Exercise directions:
Would you restate the data exactly as given?

**********

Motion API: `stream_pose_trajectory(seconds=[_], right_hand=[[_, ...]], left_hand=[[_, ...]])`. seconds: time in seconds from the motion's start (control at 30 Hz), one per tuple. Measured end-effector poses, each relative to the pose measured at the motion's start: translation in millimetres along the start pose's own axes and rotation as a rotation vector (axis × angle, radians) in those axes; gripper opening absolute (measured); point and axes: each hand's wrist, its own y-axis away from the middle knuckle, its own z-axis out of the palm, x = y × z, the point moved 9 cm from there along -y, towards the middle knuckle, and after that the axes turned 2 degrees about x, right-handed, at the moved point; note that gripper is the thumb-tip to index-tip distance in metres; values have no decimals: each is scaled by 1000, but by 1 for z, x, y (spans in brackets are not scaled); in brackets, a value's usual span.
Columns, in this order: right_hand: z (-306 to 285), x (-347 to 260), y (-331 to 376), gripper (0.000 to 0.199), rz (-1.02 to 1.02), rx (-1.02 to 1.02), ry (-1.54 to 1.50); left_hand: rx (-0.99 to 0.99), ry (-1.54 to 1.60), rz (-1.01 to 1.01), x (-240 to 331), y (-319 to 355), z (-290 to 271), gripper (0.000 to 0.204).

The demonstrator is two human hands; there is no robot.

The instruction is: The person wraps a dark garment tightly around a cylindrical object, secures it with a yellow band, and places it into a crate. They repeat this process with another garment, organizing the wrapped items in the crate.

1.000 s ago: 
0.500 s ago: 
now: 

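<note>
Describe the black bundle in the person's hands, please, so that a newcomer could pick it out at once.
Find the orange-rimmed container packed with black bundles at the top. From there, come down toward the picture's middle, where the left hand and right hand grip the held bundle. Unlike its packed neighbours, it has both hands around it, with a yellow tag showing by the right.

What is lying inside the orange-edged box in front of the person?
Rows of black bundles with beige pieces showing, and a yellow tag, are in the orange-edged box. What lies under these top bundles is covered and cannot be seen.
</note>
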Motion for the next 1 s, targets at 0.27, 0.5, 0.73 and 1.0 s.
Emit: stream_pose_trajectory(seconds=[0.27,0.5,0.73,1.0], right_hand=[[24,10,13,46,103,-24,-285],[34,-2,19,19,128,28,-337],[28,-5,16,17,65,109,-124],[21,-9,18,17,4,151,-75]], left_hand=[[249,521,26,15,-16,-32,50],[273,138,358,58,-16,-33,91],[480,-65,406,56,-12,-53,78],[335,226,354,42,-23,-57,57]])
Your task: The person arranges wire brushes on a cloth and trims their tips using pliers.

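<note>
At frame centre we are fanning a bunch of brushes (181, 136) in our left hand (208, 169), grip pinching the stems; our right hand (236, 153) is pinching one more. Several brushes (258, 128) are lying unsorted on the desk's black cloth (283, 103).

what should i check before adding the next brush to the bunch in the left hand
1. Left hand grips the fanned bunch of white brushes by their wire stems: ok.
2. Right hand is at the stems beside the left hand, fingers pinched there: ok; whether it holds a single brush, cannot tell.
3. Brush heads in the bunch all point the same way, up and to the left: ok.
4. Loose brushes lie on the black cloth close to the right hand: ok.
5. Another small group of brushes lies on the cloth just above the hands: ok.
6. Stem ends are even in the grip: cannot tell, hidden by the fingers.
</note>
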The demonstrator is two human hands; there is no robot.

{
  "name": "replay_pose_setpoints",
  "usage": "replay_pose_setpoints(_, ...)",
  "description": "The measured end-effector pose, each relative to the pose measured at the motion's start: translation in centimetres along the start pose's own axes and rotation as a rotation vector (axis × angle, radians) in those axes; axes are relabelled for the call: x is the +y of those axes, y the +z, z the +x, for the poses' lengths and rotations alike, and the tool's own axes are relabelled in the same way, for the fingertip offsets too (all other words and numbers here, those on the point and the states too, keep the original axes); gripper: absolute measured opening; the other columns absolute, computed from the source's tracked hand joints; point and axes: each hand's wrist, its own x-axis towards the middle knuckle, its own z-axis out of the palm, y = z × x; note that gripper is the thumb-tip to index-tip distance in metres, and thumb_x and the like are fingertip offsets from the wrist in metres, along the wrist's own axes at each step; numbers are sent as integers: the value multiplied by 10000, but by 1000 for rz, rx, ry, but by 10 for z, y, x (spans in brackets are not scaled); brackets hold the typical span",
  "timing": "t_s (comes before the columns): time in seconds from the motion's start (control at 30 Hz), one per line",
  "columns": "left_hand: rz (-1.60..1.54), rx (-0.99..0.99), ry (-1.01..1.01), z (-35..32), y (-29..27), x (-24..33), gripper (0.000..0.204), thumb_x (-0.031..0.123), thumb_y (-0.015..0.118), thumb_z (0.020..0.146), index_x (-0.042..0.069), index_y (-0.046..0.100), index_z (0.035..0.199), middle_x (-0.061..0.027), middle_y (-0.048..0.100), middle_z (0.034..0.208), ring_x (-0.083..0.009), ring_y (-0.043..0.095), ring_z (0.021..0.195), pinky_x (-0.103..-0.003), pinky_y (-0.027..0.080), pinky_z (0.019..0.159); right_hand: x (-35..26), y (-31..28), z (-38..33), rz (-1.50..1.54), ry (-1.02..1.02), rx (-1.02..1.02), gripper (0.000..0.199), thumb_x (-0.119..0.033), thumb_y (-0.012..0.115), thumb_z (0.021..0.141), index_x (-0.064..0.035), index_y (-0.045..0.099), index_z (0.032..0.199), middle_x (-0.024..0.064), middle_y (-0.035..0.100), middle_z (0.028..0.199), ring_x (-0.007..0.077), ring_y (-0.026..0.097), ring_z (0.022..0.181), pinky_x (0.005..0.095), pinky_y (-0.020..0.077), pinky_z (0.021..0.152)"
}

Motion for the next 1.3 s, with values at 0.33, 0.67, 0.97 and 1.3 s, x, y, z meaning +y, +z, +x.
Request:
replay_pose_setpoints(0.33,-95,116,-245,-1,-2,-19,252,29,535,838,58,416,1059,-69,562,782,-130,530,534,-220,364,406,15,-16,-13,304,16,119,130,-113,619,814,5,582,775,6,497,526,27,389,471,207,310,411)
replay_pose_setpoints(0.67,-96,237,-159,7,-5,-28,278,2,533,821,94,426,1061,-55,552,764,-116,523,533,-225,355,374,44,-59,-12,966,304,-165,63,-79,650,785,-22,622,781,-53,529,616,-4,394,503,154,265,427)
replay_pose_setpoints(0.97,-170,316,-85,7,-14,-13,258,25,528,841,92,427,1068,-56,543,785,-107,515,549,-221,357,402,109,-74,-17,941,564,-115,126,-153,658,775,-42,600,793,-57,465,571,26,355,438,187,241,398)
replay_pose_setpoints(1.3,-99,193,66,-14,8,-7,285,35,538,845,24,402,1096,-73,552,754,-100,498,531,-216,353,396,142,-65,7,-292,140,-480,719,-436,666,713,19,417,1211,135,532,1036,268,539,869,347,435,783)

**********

Task output:
Motion API: `stream_pose_trajectory(seconds=[_], right_hand=[[_, ...]], left_hand=[[_, ...]])`. seconds: time in seconds from the motion's start (control at 30 Hz), one per tuple. Measured end-effector poses, each relative to the pose measured at the motion's start: translation in millimetres along the start pose's own axes and rotation as a rotation vector (axis × angle, radians) in those axes; gripper opening absolute (measured); point and axes: each hand's wrist, its own y-axis away from the middle knuckle, its own z-axis out of the palm, x = y × z, the point moved 9 cm from there along -y, towards the middle knuckle, and after that the axes turned 2 degrees about x, right-handed, at the moved point; note that gripper is the thumb-tip to index-tip distance in metres; values have no decimals: each is scaled by 1000, but by 1 for z, x, y (spans in brackets are not scaled); in brackets, a value's usual span.
Columns, in this order: right_hand: z (-306 to 285), x (-347 to 260), y (-331 to 376), gripper (0.000 to 0.199), rz (-1.02 to 1.02), rx (-1.02 to 1.02), ry (-1.54 to 1.50); left_hand: rx (-0.99 to 0.99), ry (-1.54 to 1.60), rz (-1.01 to 1.01), x (-240 to 331), y (-319 to 355), z (-290 to 271), gripper (0.000 to 0.204).

The demonstrator is two human hands; there is no robot.

The instruction is: The person wraps a dark garment tightly around a cylindrical object, secures it with a yellow band, and places it into a crate. They repeat this process with another garment, organizing the wrapped items in the crate.

1.000 s ago: 
0.500 s ago: 
now: 

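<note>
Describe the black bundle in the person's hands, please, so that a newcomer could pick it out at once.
Find the orange-rimmed container packed with black bundles at the top. From there, come down toward the picture's middle, where the left hand and right hand grip the held bundle. Unlike its packed neighbours, it has both hands around it, with a yellow tag showing by the right.

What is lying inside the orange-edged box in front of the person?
Rows of black bundles with beige pieces showing, and a yellow tag, are in the orange-edged box. What lies under these top bundles is covered and cannot be seen.
</note>
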Motion for the next 1 s, targets at 0.27, 0.5, 0.73 and 1.0 s.
Emit: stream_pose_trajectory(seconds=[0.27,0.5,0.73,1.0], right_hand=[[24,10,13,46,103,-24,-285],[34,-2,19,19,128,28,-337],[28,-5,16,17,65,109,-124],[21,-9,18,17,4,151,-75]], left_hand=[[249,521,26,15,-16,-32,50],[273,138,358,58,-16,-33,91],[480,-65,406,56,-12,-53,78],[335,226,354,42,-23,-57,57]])
Your task: The person arranges wire brushes on a cloth and trims their tips using pliers.

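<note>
At frame centre we are fanning a bunch of brushes (181, 136) in our left hand (208, 169), grip pinching the stems; our right hand (236, 153) is pinching one more. Several brushes (258, 128) are lying unsorted on the desk's black cloth (283, 103).

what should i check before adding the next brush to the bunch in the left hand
1. Left hand grips the fanned bunch of white brushes by their wire stems: ok.
2. Right hand is at the stems beside the left hand, fingers pinched there: ok; whether it holds a single brush, cannot tell.
3. Brush heads in the bunch all point the same way, up and to the left: ok.
4. Loose brushes lie on the black cloth close to the right hand: ok.
5. Another small group of brushes lies on the cloth just above the hands: ok.
6. Stem ends are even in the grip: cannot tell, hidden by the fingers.
</note>
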The demonstrator is two human hands; there is no robot.

{
  "name": "replay_pose_setpoints",
  "usage": "replay_pose_setpoints(_, ...)",
  "description": "The measured end-effector pose, each relative to the pose measured at the motion's start: translation in centimetres along the start pose's own axes and rotation as a rotation vector (axis × angle, radians) in those axes; axes are relabelled for the call: x is the +y of those axes, y the +z, z the +x, for the poses' lengths and rotations alike, and the tool's own axes are relabelled in the same way, for the fingertip offsets too (all other words and numbers here, those on the point and the states too, keep the original axes); gripper: absolute measured opening; the other columns absolute, computed from the source's tracked hand joints; point and axes: each hand's wrist, its own x-axis towards the middle knuckle, its own z-axis out of the palm, y = z × x; note that gripper is the thumb-tip to index-tip distance in metres, and thumb_x and the like are fingertip offsets from the wrist in metres, along the wrist's own axes at each step; numbers are sent as integers: the value multiplied by 10000, but by 1000 for rz, rx, ry, but by 10 for z, y, x (spans in brackets are not scaled); brackets hold the typical span",
  "timing": "t_s (comes before the columns): time in seconds from the motion's start (control at 30 Hz), one per line",
  "columns": "left_hand: rz (-1.60..1.54), rx (-0.99..0.99), ry (-1.01..1.01), z (-35..32), y (-29..27), x (-24..33), gripper (0.000..0.204), thumb_x (-0.031..0.123), thumb_y (-0.015..0.118), thumb_z (0.020..0.146), index_x (-0.042..0.069), index_y (-0.046..0.100), index_z (0.035..0.199), middle_x (-0.061..0.027), middle_y (-0.048..0.100), middle_z (0.034..0.208), ring_x (-0.083..0.009), ring_y (-0.043..0.095), ring_z (0.021..0.195), pinky_x (-0.103..-0.003), pinky_y (-0.027..0.080), pinky_z (0.019..0.159); right_hand: x (-35..26), y (-31..28), z (-38..33), rz (-1.50..1.54), ry (-1.02..1.02), rx (-1.02..1.02), gripper (0.000..0.199), thumb_x (-0.119..0.033), thumb_y (-0.012..0.115), thumb_z (0.021..0.141), index_x (-0.064..0.035), index_y (-0.045..0.099), index_z (0.032..0.199), middle_x (-0.024..0.064), middle_y (-0.035..0.100), middle_z (0.028..0.199), ring_x (-0.007..0.077), ring_y (-0.026..0.097), ring_z (0.022..0.181), pinky_x (0.005..0.095), pinky_y (-0.020..0.077), pinky_z (0.021..0.152)"
}

Motion for the next 1.3 s, with values at 0.33, 0.67, 0.97 and 1.3 s, x, y, z meaning +y, +z, +x.
Request:
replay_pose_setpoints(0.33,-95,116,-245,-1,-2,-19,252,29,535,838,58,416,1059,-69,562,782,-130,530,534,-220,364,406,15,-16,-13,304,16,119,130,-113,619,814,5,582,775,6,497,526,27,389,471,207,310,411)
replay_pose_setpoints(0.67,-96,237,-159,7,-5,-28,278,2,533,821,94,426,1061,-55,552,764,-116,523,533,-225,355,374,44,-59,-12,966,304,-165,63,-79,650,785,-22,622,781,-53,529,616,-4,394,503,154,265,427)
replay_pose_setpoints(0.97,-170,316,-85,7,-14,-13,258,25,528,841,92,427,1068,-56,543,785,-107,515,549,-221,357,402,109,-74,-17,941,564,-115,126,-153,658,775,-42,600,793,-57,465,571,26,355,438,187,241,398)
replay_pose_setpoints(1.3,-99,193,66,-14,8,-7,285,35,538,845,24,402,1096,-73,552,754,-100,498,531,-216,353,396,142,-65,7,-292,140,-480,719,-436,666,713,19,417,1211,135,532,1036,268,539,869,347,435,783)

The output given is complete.